» **What needs to be done**
Below is a listing. Return the lines from the one that contains "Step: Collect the" to the one that contains "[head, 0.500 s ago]", both ends included, verbatim and with no pictures.

BEGIN

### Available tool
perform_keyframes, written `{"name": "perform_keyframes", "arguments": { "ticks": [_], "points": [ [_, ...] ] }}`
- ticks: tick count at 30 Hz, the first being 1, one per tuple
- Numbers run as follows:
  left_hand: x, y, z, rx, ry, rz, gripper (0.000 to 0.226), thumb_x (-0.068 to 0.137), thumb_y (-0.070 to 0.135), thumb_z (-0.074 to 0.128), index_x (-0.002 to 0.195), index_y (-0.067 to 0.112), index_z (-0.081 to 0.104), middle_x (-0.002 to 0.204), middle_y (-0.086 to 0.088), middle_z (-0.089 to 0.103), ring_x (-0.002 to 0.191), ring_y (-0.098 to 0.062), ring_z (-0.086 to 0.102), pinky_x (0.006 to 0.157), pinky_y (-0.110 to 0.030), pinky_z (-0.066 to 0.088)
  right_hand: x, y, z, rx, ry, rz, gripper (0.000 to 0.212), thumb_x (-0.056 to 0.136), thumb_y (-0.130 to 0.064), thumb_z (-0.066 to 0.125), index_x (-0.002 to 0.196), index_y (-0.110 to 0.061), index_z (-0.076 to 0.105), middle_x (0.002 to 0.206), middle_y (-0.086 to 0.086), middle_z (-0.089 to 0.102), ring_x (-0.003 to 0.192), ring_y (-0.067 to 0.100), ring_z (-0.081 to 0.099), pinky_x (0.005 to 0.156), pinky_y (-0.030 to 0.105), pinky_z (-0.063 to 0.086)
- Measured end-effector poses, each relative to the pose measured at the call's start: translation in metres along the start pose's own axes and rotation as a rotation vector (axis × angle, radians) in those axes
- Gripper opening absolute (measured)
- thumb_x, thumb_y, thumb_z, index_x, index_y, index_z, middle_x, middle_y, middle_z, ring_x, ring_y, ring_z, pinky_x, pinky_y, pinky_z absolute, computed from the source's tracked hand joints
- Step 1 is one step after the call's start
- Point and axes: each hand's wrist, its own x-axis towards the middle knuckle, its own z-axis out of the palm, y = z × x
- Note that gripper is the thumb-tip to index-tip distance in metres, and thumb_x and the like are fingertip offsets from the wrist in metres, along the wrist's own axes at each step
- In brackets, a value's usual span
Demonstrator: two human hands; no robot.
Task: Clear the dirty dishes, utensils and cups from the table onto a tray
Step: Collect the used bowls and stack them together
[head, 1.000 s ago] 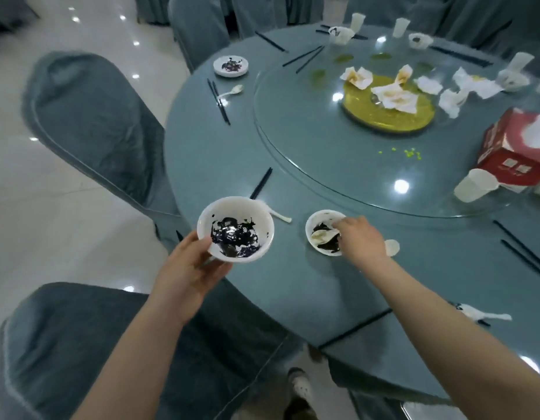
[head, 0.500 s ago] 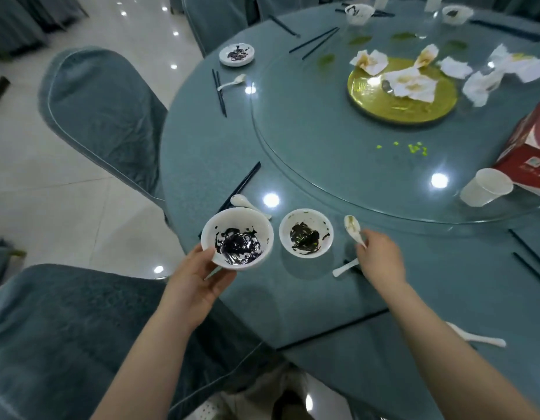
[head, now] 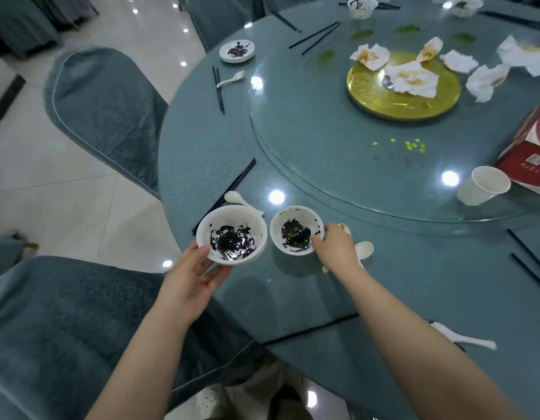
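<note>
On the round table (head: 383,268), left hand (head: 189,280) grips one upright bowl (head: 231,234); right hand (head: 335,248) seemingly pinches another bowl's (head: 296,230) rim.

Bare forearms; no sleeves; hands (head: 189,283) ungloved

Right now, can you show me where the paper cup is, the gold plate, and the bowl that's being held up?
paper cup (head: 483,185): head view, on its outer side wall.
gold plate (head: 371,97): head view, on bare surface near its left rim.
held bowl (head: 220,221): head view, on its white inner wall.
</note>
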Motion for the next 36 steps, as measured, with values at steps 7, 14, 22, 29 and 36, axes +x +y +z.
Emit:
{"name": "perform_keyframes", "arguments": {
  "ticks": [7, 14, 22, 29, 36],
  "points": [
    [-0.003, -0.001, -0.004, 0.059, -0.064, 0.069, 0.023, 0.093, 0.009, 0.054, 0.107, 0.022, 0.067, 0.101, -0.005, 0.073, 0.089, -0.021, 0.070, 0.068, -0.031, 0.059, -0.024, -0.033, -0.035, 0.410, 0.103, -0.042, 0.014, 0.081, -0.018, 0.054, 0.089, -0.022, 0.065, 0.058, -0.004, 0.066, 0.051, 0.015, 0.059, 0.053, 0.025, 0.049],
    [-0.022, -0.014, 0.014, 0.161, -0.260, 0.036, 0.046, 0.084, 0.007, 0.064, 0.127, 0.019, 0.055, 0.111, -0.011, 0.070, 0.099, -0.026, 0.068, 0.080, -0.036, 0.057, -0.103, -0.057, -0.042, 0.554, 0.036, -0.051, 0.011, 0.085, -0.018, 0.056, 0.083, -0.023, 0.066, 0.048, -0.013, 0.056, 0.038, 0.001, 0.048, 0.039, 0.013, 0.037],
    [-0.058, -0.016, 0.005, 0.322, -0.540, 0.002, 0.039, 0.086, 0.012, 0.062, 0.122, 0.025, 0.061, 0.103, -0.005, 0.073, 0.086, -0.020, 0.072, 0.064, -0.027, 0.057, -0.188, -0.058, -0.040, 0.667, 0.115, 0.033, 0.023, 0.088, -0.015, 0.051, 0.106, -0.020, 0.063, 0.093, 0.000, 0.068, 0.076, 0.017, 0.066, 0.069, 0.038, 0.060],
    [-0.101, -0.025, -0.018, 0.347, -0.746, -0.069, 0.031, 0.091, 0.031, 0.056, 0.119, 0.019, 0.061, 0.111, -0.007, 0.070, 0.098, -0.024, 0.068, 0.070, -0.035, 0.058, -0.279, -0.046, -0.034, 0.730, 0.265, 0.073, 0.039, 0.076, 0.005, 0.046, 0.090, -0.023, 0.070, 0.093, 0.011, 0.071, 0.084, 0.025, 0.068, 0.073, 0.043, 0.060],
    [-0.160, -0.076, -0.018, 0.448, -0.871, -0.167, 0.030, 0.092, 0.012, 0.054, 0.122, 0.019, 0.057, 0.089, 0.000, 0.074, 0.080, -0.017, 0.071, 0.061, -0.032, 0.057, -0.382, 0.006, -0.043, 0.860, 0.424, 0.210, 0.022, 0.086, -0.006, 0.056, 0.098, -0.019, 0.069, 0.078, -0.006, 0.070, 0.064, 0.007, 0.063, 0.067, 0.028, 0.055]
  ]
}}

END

» **Expected answer**
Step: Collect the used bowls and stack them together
[head, 1.000 s ago] 
[head, 0.500 s ago] 

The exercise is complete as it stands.